Collected data
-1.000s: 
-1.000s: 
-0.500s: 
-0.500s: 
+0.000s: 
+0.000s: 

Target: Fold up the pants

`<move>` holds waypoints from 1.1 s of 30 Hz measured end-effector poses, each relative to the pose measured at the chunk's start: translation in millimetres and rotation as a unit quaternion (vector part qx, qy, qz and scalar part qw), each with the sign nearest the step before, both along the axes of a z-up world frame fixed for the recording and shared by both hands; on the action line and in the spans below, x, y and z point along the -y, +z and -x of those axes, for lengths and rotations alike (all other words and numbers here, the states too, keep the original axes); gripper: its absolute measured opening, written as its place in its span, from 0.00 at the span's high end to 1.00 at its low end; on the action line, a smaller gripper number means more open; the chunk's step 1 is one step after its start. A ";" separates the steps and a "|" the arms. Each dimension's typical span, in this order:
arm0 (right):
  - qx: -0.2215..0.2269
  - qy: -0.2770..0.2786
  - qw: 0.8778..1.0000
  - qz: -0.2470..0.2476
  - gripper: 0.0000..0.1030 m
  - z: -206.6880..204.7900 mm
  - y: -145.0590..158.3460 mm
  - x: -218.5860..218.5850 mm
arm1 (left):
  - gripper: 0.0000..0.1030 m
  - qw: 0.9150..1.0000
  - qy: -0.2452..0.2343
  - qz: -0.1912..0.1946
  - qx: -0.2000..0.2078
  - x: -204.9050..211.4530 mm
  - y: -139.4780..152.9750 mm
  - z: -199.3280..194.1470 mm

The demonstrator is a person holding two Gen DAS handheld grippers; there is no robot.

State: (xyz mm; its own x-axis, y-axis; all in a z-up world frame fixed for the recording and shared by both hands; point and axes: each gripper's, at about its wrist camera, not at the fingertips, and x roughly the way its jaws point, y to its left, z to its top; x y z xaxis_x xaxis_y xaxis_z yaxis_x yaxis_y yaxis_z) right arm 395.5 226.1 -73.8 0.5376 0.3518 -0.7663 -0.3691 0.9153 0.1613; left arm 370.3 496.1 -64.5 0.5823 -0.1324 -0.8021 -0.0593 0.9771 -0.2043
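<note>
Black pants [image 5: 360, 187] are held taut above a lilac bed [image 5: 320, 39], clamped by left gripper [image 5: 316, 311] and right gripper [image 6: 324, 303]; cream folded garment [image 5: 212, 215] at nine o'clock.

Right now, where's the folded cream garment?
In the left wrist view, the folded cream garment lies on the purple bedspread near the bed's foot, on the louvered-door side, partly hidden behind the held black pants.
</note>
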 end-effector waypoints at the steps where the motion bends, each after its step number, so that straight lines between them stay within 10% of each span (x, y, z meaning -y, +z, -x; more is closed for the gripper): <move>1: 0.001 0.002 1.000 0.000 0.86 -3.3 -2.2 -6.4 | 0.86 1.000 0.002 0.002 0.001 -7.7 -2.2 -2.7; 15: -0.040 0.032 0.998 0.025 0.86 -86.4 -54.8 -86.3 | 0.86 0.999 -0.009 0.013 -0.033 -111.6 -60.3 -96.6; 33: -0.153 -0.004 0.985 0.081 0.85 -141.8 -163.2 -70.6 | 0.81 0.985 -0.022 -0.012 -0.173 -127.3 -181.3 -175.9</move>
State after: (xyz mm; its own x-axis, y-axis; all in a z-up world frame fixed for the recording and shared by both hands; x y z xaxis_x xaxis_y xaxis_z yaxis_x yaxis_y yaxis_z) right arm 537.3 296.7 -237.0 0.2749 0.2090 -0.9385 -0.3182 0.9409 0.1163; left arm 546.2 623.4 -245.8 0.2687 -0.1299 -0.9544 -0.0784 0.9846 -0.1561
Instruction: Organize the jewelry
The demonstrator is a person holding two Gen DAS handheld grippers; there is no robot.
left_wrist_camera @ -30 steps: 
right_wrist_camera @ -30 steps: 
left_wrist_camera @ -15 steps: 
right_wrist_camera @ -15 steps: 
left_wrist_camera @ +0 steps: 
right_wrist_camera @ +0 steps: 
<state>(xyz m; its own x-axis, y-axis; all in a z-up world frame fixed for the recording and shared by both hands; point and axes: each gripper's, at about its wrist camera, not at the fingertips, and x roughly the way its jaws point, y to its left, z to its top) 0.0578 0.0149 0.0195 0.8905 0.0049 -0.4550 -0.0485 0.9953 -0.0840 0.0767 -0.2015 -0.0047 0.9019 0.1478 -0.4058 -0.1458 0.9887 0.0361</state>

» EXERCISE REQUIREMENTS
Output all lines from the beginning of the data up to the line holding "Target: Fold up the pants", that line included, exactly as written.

» TASK ANSWER
-1.000s: 
-1.000s: 
-0.500s: 
-0.500s: 
+0.000s: 
+0.000s: 

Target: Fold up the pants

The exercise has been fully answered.